__ASSIGNED TASK__. Line by line, count where the string "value" appears in the listing, then give the number of such lines alone.
DATA TO PROCESS: Begin
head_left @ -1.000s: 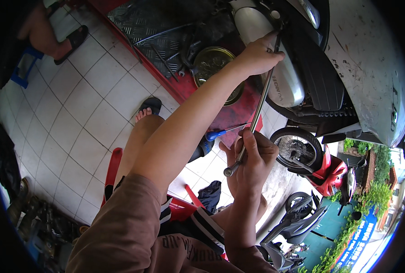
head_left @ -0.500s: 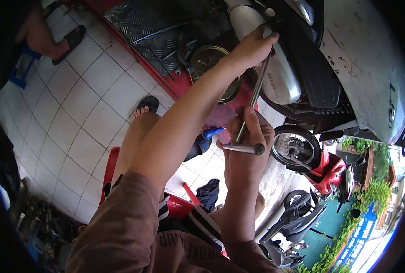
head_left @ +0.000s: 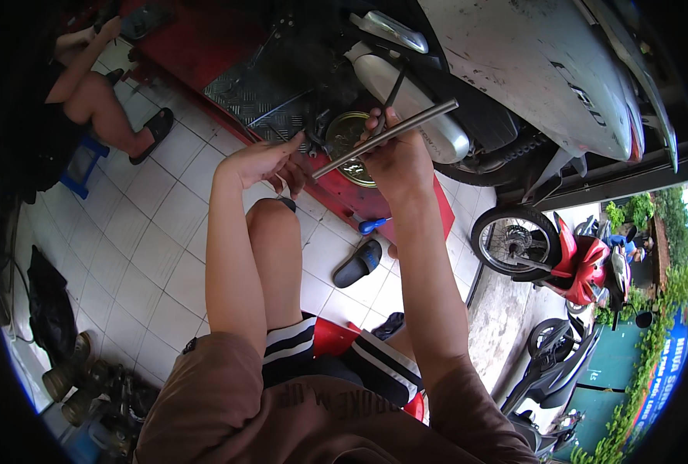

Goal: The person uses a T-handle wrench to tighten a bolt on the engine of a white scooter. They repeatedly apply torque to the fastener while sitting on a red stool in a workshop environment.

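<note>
My right hand (head_left: 398, 161) grips a T-handle wrench, its long metal crossbar (head_left: 427, 116) slanting up to the right. The dark shaft (head_left: 393, 91) sticks up past my fingers toward the scooter's silver engine cover (head_left: 454, 143). My left hand (head_left: 270, 164) is open beside the lower left end of the crossbar, fingers apart and bent; whether a fingertip touches the bar I cannot tell. Behind the wrench, a round brass-coloured tray (head_left: 340, 138) sits on the red bench (head_left: 429, 203). A blue-handled screwdriver (head_left: 372, 226) lies near the bench's front edge.
Loose wrenches lie on a tread-patterned metal plate (head_left: 240, 100). The scooter's grey body (head_left: 514, 54) fills the upper right. Another person (head_left: 100, 108) sits at upper left by a blue stool (head_left: 85, 166). A red motorbike (head_left: 584, 271) stands at the right, and a black slipper (head_left: 357, 263) lies on the tiles.
The wrench has come away from the scooter and turned, its crossbar now across my right hand. My left hand has let go of the shaft and moved left. The view has shifted.
</note>
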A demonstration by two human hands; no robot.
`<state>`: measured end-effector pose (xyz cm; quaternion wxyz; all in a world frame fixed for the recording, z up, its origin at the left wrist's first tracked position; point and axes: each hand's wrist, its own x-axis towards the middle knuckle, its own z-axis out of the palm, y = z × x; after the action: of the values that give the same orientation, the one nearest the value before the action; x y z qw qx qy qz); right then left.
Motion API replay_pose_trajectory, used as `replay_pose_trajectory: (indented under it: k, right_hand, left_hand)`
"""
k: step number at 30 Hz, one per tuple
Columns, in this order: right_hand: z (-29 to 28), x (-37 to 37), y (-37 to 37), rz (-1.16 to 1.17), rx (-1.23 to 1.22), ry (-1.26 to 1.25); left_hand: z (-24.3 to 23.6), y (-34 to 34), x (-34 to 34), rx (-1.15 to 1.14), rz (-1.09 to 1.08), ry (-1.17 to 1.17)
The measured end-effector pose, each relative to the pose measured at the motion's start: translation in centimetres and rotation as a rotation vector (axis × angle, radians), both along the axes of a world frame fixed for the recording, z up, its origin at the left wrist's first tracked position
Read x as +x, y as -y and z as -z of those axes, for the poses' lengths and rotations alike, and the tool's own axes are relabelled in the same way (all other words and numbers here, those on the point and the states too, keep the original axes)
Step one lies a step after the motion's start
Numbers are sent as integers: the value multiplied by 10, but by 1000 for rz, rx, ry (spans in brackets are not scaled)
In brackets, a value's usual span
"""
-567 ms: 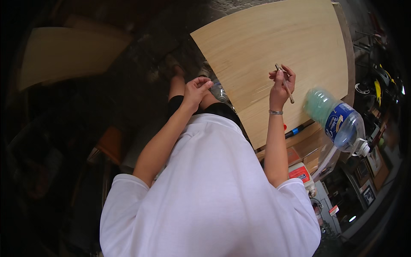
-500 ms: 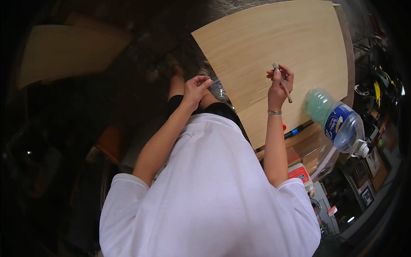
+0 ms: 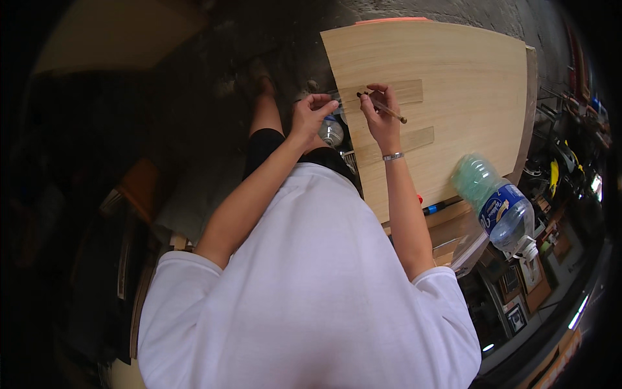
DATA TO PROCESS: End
__TASK SOLUTION__. 3